If all dacs sounds the same most of this website is pointless. That's the paradox of ASR.
All
competently engineered DACs sound the same. ASR is useful for separating the well-engineered DACs from the poorly designed ones. Note that this has nothing to do with price, as evidenced by
the impressive results from that $9 Apple dongle, or
that $600 DAC that can't manage more than 10 bits.
In a way I agree with you somewhat, in the sense that a lot of activity on ASR happens on reviews that I personally find uninteresting: really cheap products that perform badly, or reasonably expensive products that perform well. Both are unsurprising, really, though I guess confirmation never hurts.
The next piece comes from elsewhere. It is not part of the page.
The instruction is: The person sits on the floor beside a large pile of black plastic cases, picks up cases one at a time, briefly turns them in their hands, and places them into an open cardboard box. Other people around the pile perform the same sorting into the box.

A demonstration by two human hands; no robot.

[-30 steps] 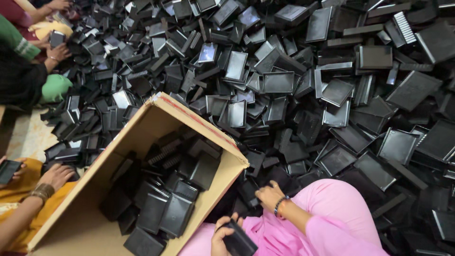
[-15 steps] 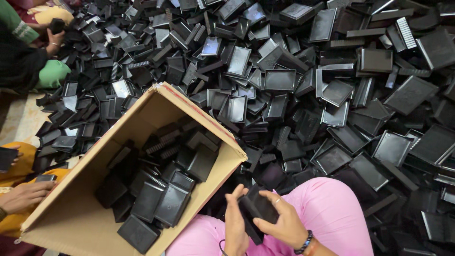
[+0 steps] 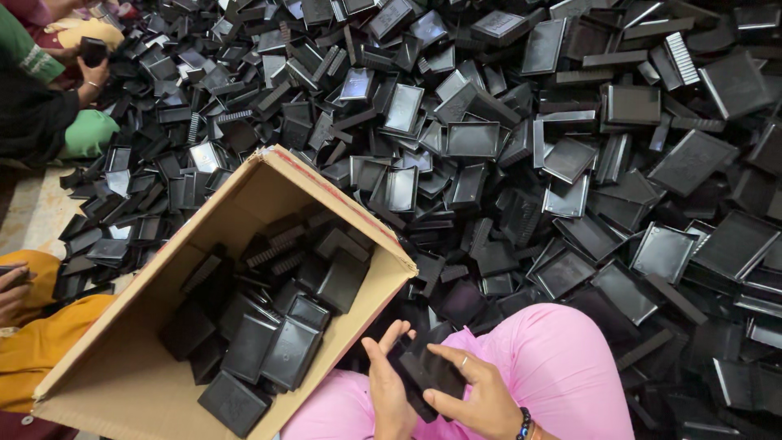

I don't see much point on debating the relative merits of products that all have 80+ SINAD and no obvious flaws; they all sound the same, anyway. The reviews that do catch my interest are those where the performance of the product seems to defy its price tag: an excellent product sold at basement bargain prices (Apple dongle example), which is a rare find; or an expensive, yet poorly performing product, which is more common but always entertaining to laugh at.
To me, the most important and actionable reviews on ASR are those that tell you how cheap you can go before you run the risk of getting truly audible issues. Thanks to ASR (and
@amirm in particular), the next time I'm in the market for a stereo DAC and/or headphone amp, I know I can get away with only spending $9 so I can spend the rest of the budget on headphones or speakers, where it actually matters. That kind of data is invaluable if we ever hope to bring some sanity to the audio market.